Pangkalan Para ex. Siswa SMPN 6 Babatan Bandung Angkt. '65

-

Gowes Sepeda & Impala Udin

Ketika aku duduk di kelas 3 SMP Negeri 6 Babatan Bandung, untuk sarana transportasi pulang pergi ke sekolah aku lebih sering menggunakan sepeda. Bila pergi ke sekolah di pagi hari biasanya aku berangkat sendiri, tetapi bila pulang sekolah sering ada teman yang juga menggunakan sepeda yang se arah dengan aku.
Yang aku ingat, bila pulang sekolah rute yang dilalui selalu sama, dari sekolah selalu melalui Jalan Raya Barat (jalan Jendral Sudirman sekarang) terus meliwati pasar Andir, pasar Jamika dan aku kemudian belok masuk ke Jalan Garuda (jalan Nurtanio sekarang) dan masuk ke kompleks perumahan PNKA (PT KAI sekarang) dimana aku tinggal.
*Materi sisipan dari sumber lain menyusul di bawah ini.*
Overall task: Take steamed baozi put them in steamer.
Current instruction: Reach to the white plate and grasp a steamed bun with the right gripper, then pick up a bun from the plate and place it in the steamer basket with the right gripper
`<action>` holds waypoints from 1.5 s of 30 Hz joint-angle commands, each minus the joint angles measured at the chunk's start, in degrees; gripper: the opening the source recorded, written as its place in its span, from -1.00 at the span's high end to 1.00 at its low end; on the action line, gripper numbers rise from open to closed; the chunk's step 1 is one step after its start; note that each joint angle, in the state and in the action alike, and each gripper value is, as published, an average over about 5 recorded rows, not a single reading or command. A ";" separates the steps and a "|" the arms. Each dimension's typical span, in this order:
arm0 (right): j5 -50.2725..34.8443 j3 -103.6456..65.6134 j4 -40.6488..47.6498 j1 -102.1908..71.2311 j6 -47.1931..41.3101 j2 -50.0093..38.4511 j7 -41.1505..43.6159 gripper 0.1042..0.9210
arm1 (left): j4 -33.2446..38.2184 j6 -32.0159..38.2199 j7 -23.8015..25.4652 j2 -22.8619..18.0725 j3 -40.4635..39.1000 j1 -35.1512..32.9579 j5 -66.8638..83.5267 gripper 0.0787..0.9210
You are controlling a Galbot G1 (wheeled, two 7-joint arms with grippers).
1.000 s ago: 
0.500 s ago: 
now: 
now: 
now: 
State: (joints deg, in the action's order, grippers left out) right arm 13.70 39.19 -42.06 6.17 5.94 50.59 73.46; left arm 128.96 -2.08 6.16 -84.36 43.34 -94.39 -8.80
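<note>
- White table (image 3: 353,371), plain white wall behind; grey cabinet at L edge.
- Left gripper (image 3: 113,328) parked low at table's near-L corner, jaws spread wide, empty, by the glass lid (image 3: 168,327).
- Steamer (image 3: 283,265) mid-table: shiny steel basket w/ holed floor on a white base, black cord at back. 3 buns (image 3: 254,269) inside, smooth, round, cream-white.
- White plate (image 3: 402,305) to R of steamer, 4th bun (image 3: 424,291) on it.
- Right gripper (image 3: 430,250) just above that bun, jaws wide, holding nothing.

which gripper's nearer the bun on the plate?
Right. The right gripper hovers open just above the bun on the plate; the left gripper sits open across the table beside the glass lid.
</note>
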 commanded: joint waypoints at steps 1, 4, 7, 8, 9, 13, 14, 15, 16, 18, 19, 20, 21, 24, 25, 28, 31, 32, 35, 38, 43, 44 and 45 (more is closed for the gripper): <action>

Sedangkan temanku seperjalanan rumahnya di daerah Cijerah yang tepatnya aku tidak pernah tahu.
Bila kami pulang bersama biasanya masih "ngegowes" bersama-sama dalam arti kata masih jalan santai ketika baru memasuki jalan Raya Barat. Walaupun relatif masih sepi dengan kendaraan yang lewat dibandingkan kondisi saat ini tapi untuk saat itu kami mengatakan cukup ramai. Nah, ketika sudah melewati perempatan jalan Raya Barat dengan jalan Cibadak dan jalan Kelenteng sering kami "mengadu kekuatan" dengan adu cepat ngegowes yang biasanya akan berakhir di pertigaan pasar Jamika. Jarak yang ditempuh untuk balapan tidak terlalu jauh tapi mengasyikan karena jalanan relatuf sepi, paling hanya menyalib Beca atau Keretek (sejenis delman yang ditarik kuda atau "Impala Udin" (sejenis gerobak yang ditarik kuda yang roda nya masih dari kayu yang dilingkari pelat besi, yang digunakan untuk mengangkut barang-barang untuk jarak dekat atau terkadang relatif agak jauh).
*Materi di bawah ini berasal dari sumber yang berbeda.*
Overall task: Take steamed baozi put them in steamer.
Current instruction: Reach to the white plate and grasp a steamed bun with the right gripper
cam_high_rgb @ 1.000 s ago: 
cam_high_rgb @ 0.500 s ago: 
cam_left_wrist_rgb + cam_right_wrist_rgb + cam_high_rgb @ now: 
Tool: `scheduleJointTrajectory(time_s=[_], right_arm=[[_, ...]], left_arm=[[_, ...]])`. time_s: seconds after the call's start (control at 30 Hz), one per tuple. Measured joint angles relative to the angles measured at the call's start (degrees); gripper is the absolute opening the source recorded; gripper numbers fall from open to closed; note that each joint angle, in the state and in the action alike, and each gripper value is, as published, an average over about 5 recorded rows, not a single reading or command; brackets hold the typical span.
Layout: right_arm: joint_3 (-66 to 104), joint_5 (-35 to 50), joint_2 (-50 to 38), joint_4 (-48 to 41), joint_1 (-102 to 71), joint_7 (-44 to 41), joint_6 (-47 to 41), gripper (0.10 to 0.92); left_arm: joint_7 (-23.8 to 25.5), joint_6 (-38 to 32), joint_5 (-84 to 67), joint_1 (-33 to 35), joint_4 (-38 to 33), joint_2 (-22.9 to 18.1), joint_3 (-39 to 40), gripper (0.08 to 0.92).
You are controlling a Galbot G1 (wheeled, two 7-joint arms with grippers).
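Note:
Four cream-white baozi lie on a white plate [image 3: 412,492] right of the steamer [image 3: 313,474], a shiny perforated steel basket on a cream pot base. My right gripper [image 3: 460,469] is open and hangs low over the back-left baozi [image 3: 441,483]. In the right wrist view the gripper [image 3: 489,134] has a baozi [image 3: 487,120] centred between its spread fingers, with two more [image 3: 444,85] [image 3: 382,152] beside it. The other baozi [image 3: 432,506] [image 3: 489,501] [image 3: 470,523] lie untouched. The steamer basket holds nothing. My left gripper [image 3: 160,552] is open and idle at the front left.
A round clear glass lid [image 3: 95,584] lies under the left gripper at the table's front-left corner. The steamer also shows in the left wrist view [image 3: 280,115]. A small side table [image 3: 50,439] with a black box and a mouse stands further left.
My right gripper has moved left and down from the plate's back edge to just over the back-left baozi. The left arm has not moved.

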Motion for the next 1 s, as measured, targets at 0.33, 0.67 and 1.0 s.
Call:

Nah biasanya, kalau sudah "kelelahan" sehabis "balapan gowes" sepeda kami biasanya mencari "Impala Udin" yang searah dengan tujuan kami pulang. Biasanya kami memegang pinggiran "bak" belakang dari Impala Udin tersebut tanpa harus "ngagowes" sepeda. Walaupun nampaknya "mudah" untuk dilakukan, sebenarnya apa yang kami lakukan cukup berbahaya karena tangan yang satu memegang Impala Udin yang lainnya memegang setang sepeda agar tetap seimbang dan tetap lurus jalannya. Biasanya kalau kusir Impala Udin nya marah kami segera melepaskan pegangan pada Impala Udin dan melaju ngegowes lagi, tapi biasanya kami dibiarkan saja oleh sang kusir Impala Udin tersebut.
Selanjutnya sampai persimpangan jalan Raya Barat dan jalan Garuda kami berpisah, teman saya meneruskan naik sepeda menuju arah Cijerah sedangkau aku belok kanan masuk jalan garuda selanjutnya kerumahku.